**Activity:** Your answer must be an exact copy of the listing, with the images left out.
(Beginning of Given information)
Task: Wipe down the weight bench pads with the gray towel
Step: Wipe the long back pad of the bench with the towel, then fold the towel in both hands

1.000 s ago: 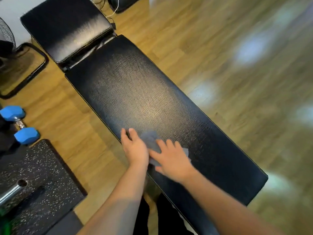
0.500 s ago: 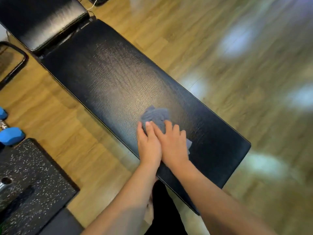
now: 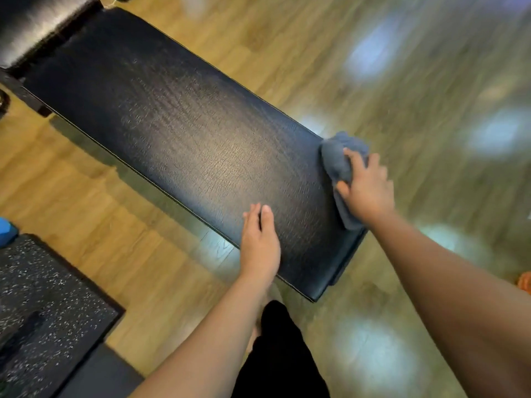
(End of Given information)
**Exercise answer:**
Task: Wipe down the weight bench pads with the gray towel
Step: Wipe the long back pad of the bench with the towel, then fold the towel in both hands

1.000 s ago: 
0.500 s ago: 
now: 

What the exercise required has been answered in full.